Bouwinvest, one of the largest investors in residential properties in the Netherlands, has acquired 300 apartments in Amsterdam on behalf of its €2.6 bn institutional residential fund.
The high-end apartments are located at Pontsteiger, a tower to be developed alongside Amsterdam's IJ waterway in a new neighbourhood for the city. The investment volume for the transaction was not disclosed.
Allard van Spaandonk, director Netherlands at Bouwinvest, commented: 'We are seeing clear signals that the Dutch residential market is bottoming out after five years of successive price falls. Combined with new government legislation to rebalance the domestic housing sector and make it more open to market forces, we expect both solid capital gains and rental increases in the Netherlands in coming years. This means the Pontsteiger acquisition fits squarely into the investment strategy of our Residential Fund, which aims to capitalise on the deep structural changes under way in Dutch residential.'
Shaped like an arch, the 26-storey tall Pontsteiger will serve as the centrepiece of Houthaven, a new residential neighbourhood to be developed on former dockland just west of Amsterdam city centre. The building will be almost fully residential in nature, with a total of 450 apartments, of which 150 will be for individual sale, and a large parking garage for residents.
Construction is expected to start in June 2015 and to be completed by November 2017.
Plans for The Pontsteiger were first drawn up in 2007, however the financial crisis, which hit the Dutch real estate market particularly badly, meant that they were shelved until earlier this year.

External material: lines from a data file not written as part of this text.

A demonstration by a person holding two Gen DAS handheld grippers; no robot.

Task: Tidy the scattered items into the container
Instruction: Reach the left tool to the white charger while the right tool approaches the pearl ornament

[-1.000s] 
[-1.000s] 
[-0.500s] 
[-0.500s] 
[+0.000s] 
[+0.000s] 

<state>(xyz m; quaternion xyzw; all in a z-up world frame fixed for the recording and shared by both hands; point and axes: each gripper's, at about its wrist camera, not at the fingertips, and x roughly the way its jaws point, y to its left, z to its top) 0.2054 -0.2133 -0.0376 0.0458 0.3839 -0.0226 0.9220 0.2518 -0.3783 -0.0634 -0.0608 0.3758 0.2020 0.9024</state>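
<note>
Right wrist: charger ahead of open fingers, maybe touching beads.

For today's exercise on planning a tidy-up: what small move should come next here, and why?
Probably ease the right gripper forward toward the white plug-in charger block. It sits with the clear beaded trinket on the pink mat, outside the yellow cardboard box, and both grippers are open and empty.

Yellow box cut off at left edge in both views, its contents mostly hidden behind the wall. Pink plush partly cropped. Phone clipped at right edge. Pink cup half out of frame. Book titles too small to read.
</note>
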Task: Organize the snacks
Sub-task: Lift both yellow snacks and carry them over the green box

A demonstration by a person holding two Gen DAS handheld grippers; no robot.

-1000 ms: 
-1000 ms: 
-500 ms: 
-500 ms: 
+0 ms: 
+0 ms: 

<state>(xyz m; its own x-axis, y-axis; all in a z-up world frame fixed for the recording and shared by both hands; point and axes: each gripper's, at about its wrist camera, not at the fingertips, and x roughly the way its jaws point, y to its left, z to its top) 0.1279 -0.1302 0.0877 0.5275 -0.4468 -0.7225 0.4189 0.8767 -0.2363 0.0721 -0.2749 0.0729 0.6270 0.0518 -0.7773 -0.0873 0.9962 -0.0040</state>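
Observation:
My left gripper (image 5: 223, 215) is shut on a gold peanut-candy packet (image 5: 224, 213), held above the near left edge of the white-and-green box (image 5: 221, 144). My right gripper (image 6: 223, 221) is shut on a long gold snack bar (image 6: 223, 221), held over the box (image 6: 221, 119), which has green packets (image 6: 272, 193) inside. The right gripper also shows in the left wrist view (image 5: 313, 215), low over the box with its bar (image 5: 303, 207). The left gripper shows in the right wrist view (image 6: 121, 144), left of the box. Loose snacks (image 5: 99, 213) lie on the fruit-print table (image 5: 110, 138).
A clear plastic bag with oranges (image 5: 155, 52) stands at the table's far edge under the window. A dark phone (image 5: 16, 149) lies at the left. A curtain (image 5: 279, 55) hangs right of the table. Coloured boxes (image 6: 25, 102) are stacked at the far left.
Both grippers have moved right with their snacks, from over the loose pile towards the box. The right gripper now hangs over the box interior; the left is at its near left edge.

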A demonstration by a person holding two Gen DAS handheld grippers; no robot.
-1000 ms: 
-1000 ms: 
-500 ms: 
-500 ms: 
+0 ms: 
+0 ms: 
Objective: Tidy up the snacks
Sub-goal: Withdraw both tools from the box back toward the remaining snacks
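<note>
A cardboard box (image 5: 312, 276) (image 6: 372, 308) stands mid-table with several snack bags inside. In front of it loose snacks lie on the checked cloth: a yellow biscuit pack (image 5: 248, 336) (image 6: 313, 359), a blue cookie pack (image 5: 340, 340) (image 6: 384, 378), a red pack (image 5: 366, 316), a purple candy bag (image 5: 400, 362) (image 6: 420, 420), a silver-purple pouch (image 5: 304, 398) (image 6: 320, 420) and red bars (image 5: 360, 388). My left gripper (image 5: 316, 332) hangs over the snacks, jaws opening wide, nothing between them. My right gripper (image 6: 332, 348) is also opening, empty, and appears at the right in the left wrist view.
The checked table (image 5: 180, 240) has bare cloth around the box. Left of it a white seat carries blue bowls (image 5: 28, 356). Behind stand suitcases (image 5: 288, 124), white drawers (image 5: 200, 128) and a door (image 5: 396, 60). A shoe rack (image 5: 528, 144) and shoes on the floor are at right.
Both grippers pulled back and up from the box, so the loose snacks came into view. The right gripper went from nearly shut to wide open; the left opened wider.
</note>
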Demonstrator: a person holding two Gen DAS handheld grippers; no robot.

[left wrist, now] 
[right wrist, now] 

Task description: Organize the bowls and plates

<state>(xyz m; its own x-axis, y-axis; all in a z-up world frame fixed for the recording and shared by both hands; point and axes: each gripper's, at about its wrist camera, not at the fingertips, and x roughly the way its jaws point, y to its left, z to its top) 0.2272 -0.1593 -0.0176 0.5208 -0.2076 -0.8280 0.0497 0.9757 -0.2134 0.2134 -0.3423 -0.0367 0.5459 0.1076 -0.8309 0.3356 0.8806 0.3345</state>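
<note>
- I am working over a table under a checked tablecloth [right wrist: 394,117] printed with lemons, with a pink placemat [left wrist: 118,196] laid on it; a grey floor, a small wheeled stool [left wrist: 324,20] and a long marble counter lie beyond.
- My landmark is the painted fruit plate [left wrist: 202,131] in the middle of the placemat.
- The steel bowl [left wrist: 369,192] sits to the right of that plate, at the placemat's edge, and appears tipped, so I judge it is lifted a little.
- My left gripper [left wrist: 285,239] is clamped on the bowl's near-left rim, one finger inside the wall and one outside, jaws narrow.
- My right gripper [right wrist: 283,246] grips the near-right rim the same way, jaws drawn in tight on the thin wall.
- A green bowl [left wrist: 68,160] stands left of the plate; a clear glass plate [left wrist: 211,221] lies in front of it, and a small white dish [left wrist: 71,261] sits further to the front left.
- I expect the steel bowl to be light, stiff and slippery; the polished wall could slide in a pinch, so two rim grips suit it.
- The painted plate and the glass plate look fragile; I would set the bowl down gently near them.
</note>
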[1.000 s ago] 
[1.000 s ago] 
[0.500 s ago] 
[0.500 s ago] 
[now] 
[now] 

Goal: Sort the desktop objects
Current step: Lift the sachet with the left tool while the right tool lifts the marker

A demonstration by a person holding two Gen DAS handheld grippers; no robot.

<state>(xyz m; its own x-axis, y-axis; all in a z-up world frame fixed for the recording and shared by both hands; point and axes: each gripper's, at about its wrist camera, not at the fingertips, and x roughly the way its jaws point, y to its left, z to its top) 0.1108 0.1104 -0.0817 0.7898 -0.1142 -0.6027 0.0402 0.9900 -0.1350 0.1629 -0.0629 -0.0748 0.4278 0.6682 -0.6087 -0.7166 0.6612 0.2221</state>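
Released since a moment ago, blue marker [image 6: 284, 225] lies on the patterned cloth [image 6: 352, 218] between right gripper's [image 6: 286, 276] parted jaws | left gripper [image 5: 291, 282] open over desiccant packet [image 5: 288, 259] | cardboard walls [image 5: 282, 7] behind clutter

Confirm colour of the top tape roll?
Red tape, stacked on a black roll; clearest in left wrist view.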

In March 2014 developers Dura Vermeer and MJ de Nijs took over the project.
Dutch house prices have declined by more than 18% since a peak in 2008, while rents have risen, returning the house-to-rent ratio to its long-term fair value level. New legislation this year substantially opened up the country’s highly regulated rental market to market pricing and will force social housing providers to sell part of their housing stock and focus on low-income tenants. The tax deductibility of mortgage interest payments is also being tightened, helping to reduce the attractiveness of buying rather than renting.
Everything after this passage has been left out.